President Biden’s TVA Nominees Urged to Lead Utility’s Transition to 100% Just, Renewable Energy
WASHINGTON— More than 200 energy justice, racial justice, faith and youth organizations are calling on President Joe Biden’s four nominees to the Tennessee Valley Authority board of directors to commit to transitioning the utility to 100% renewable and just energy by 2030. TVA is the nation’s largest public power provider.
The groups sent a letter today to the Senate Environment and Public Works Committee, which will hold a hearing on the nominations ahead of a full Senate vote. Today’s letter notes that phasing out TVA’s carbon pollution is crucial to the president’s goal of decarbonizing the entire utility sector by 2035.
“TVA is at a critical juncture, and new board members can shift the utility from its current focus on fossil fuels toward a just energy future,” said Gaby Sarri-Tobar, an energy justice campaigner at the Center for Biological Diversity. “Reform at TVA is long overdue as the climate emergency and growing energy burden take a tremendous toll on Valley communities. President Biden took a bold stand on decarbonizing the electricity sector, and his board picks must do the same by pledging to lead TVA’s just transition to 100% renewable energy by 2030.”

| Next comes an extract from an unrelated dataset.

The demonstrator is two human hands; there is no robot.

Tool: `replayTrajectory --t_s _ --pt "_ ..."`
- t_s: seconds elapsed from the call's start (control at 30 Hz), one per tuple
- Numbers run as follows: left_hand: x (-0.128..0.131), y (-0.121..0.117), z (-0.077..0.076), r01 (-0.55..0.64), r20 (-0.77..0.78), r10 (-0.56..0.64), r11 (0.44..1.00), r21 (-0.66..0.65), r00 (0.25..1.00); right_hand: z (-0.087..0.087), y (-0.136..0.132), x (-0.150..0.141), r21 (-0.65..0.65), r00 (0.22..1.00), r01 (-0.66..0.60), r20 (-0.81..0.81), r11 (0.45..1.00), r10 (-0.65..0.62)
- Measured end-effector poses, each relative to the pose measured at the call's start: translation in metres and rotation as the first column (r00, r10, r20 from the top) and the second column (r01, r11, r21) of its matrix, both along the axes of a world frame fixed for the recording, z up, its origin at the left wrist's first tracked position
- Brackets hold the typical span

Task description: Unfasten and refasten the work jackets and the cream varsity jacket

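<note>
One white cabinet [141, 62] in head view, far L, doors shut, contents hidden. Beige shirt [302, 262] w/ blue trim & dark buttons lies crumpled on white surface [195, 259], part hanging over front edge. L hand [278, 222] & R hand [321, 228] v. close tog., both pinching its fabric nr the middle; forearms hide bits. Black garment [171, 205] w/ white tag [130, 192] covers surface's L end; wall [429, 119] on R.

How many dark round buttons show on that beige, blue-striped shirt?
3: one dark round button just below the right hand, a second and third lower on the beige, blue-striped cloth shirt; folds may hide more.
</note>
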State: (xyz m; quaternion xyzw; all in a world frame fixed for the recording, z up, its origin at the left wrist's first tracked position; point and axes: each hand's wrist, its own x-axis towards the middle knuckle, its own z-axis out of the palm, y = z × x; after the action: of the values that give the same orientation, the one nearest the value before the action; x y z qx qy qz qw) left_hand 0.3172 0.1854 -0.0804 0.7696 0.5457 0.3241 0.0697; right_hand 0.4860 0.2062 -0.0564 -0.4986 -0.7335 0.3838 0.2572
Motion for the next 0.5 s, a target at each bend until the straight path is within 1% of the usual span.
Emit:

President Biden nominated Beth Geer, Robert Klein, Kimberly Lewis and Michelle Moore to the TVA board in April. The four nominees bring experience in community-based solar projects, renewable energy and labor to a board on which fossil fuel and corporate interests have been over-represented. The board will make critical decisions on TVA’s energy trajectory for the next two decades, including where priority is placed in renewable energy development.
“As the nation's largest public power provider, TVA is the right utility to lead the nation in meeting the Biden administration's goal to decarbonize our electricity sector,” said Maggie Shober, director of utility reform at Southern Alliance for Clean Energy. “In order to provide such leadership, it is critical that TVA's board be made up of directors that understand the importance of a swift and just transition to clean energy and are able to push the utility’s leadership to lay out a plan to zero carbon by 2030.”
TVA CEO and President Jeff J. Lyash recently expressed his aspiration to decarbonize TVA by 2050, but he did not comprehensively define the path by which TVA will achieve this. The timeline is woefully insufficient for addressing the climate emergency and growing energy insecurity, groups say. Like other major utilities, TVA still depends heavily on fossil fuels; even with this new goal, the utility will rely on false solutions like fracked gas and nuclear power that will worsen climate injustice in the Tennessee Valley.
“TVA was an FDR New Deal creation founded during the Great Depression to combat an economic crisis and ensure everyone had access to electricity. Today, amidst both an economic and climate crisis, a Green New Deal is imperative to our survival,” said Lauren Maunus, Sunrise Movement advocacy director. “Congress must heed the demands of science and justice and confirm TVA board members who will usher in a swift and just transition to renewable energy for the region and country.”
“Building a more resilient and equitable energy system means investing in community-based solutions,” said Reverend Michael Malcom, executive director of People’s Justice Council. “TVA is well positioned to support these solutions within its public power structure, yet the agency is heavily dependent on harmful fossil fuels that directly contribute to energy violence and economic poverty experienced by Black and other communities of color. To address the Southeast’s rising energy burden and advance a more just future for all TVA customers, new board members must champion energy democracy in the Valley.”
TVA generates electricity for more than 10 million customers in Tennessee, northern Alabama, northeastern Mississippi, southwestern Kentucky, and portions of northern Georgia, western North Carolina and southwestern Virginia. Currently just 3% of TVA’s energy supply comes from solar and wind. The utility plans to emit more than 34 million tons of carbon dioxide a year by 2038, according to its own projections.